Plot the final posterior distributions, including the most probable value and credibility interval.

cred_range_unif <- p[cumsum(unif.post.i/npoints)>0.025 & cumsum(unif.post.i/npoints)<0.975] 
cred_range_unif.post <- unif.post.i[cumsum(unif.post.i/npoints)>0.025 & cumsum(unif.post.i/npoints)<0.975] 

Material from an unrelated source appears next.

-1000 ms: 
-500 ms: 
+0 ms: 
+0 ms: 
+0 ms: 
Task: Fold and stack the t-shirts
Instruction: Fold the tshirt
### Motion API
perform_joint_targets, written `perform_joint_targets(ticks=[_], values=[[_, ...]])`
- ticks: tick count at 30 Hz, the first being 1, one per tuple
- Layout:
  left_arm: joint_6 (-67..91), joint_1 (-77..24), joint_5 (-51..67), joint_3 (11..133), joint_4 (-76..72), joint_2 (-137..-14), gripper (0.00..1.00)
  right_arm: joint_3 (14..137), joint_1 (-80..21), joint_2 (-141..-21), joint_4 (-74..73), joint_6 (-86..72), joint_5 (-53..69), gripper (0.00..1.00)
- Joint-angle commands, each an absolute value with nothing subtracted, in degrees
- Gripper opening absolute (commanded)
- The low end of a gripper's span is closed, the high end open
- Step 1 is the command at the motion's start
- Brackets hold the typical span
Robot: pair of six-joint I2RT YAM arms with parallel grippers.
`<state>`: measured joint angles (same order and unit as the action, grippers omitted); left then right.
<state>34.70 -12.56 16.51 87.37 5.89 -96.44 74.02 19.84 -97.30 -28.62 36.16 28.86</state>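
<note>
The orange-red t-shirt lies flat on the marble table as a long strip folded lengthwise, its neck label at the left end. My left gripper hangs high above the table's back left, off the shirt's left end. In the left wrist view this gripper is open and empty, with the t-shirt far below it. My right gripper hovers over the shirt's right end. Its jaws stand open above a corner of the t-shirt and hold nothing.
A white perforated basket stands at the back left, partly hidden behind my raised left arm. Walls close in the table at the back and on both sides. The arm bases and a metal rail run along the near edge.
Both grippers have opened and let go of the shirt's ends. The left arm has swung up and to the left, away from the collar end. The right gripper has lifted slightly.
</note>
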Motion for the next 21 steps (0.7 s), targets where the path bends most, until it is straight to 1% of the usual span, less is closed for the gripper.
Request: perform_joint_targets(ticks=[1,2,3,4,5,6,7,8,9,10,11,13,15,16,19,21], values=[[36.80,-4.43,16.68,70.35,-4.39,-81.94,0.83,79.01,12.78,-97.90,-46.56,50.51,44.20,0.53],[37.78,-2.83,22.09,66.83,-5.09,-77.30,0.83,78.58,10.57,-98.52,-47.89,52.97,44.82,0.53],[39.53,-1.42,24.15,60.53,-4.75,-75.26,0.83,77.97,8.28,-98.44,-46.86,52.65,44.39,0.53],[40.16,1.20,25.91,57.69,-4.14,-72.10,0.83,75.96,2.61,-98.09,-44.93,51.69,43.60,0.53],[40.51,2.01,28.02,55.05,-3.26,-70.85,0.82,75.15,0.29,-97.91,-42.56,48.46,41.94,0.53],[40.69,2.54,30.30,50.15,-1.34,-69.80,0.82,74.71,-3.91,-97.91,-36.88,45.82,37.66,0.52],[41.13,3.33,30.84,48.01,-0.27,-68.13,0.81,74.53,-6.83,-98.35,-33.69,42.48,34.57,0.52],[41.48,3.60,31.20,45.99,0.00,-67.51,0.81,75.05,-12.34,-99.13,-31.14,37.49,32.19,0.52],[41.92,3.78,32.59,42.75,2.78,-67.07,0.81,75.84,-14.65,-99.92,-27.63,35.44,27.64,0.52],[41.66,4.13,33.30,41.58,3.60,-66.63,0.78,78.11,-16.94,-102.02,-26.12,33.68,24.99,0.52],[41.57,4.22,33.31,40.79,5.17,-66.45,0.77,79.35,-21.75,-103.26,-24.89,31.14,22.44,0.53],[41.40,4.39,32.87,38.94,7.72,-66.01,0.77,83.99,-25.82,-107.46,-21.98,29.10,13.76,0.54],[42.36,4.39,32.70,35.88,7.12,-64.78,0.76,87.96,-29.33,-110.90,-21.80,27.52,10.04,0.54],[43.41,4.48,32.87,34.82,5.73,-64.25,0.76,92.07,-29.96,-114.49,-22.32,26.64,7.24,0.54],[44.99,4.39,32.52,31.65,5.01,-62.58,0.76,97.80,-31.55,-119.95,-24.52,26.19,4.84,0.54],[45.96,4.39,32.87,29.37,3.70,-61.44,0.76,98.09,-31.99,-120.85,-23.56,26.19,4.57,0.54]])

cred_range_beta10 <- p[cumsum(beta10.post.i/npoints)>0.025 & cumsum(beta10.post.i/npoints)<0.975] 
cred_range_beta10.post <- beta10.post.i[cumsum(beta10.post.i/npoints)>0.025 & cumsum(beta10.post.i/npoints)<0.975] 

# PLOT
ggplot()+
  geom_line(aes(x=p, y=unif.post.i), size=0.7, color='steelblue')+
  geom_area(aes(x=cred_range_unif, y=cred_range_unif.post),  fill='lightblue', color='steelblue', size=0.7)+
  labs(
    title='Final posterior with uniform prior, sequential analysis', 
    x='p', 
    y=TeX('$P(p|r,n, M)$')
  )+
  ylim(0, 6)+
  geom_vline(xintercept=tail(unif.x1, 1), linetype='dashed', size=0.6)+
  geom_vline(xintercept=tail(unif.x2, 1), linetype='dashed', size=0.6)+
  geom_vline(xintercept=tail(unif.mode, 1), linetype='dashed', size=0.6, color='firebrick')+
  annotate('text', x =tail(unif.x1, 1)-0.06, y = 5.2, label=paste('x1=', round(tail(unif.x1, 1), 2), sep=''))+
  annotate('text', x =tail(unif.x2, 1)+0.06, y = 5.2, label=paste('x2=', round(tail(unif.x2, 1), 2), sep=''))+
  annotate('text', x =0.5+0.045, y = 6, label='mode', color='firebrick')+
  theme_bw()

ggplot()+
  geom_line(aes(x=p, y=beta10.post.i), size=0.7, color='steelblue')+
  geom_area(aes(x=cred_range_beta10, y=cred_range_beta10.post),  fill='lightblue', color='steelblue', size=0.7)+
  labs(
    title='Final posterior with beta(10, 10) prior, sequential analysis', 
    x='p', 
    y=TeX('$P(p|r,n, M)$')
  )+
  ylim(0, 6)+
  geom_vline(xintercept=tail(beta10.x1, 1), linetype='dashed', size=0.6)+
  geom_vline(xintercept=tail(beta10.x2, 1), linetype='dashed', size=0.6)+
  geom_vline(xintercept=tail(beta10.mode, 1), linetype='dashed', size=0.6, color='firebrick')+
  annotate('text', x =tail(beta10.x1, 1)-0.06, y = 5.2, label=paste('x1=', round(tail(beta10.x1, 1), 2), sep=''))+
  annotate('text', x =tail(beta10.x2, 1)+0.06, y = 5.2, label=paste('x2=', round(tail(beta10.x2, 1), 2), sep=''))+
  annotate('text', x =0.5+0.045, y = 6, label='mode', color='firebrick')+
  theme_bw()

gg_coin_unif <- ggplot()+
  geom_ribbon(aes(x=1:30, ymin=unif.x1, ymax=unif.x2), fill = "lightsteelblue", alpha=0.4) +
  geom_line(aes(x=1:30, y = unif.mode, color='Mode'), size=1) + 
  geom_line(aes(x=1:30, y = unif.x1, color='Credibility Bands'), size=1) + 
  geom_line(aes(x=1:30, y = unif.x2, color='Credibility Bands'), size=1) + 
  labs(
    title = 'Uniform prior', 
    x='Iteration step', 
    y='p'
  )+
  xlim(1, 30)+
  ylim(0, 1)+
  scale_colour_manual("",values=c("Mode"="navyblue", "Credibility Bands"="steelblue"))+
  theme(plot.title  = element_text(size=20, hjust = 0.5), 
          axis.text   = element_text(size=18),
          axis.title  = element_text(size=18), 
          legend.text = element_text(size=16))
  
gg_coin_beta10 <- ggplot()+
  geom_ribbon(aes(x=1:30, ymin=beta10.x1, ymax=beta10.x2), fill = "lightgoldenrod", alpha=0.4) +
  geom_line(aes(x=1:30, y = beta10.mode, color='Mode'), size=1) + 
  geom_line(aes(x=1:30, y = beta10.x1, color='Credibility Bands'), size=1) + 
  geom_line(aes(x=1:30, y = beta10.x2, color='Credibility Bands'), size=1) +  
  labs(
    title = 'Beta(10, 10) prior', 
    x='Iteration step', 
    y='p'
  )+
  xlim(1, 30)+
  ylim(0, 1)+
  scale_colour_manual("",values=c("Mode"="firebrick", "Credibility Bands"="darkorange"))+
  theme(plot.title  = element_text(size=20, hjust = 0.5), 
          axis.text   = element_text(size=18),
          axis.title  = element_text(size=18), 
          legend.text = element_text(size=16))

(gg_coin_unif+gg_coin_beta10) +
  plot_annotation(
    title = 'Coin tossing, sequential analysis',
    subtitle = 'Filled bands correspond to the 95% credibility interval',
    theme = theme(plot.title = element_text(size = 24, hjust = 0.5),
                  plot.subtitle = element_text(size = 20, hjust = 0.5),
                  plot.caption = element_text(size = 14))
  )

d) Do you get a different result, by analyzing the data sequentially with respect to a one-step analysis (i.e. considering all the data as a whole)?

No, as expected I get exactly the same results.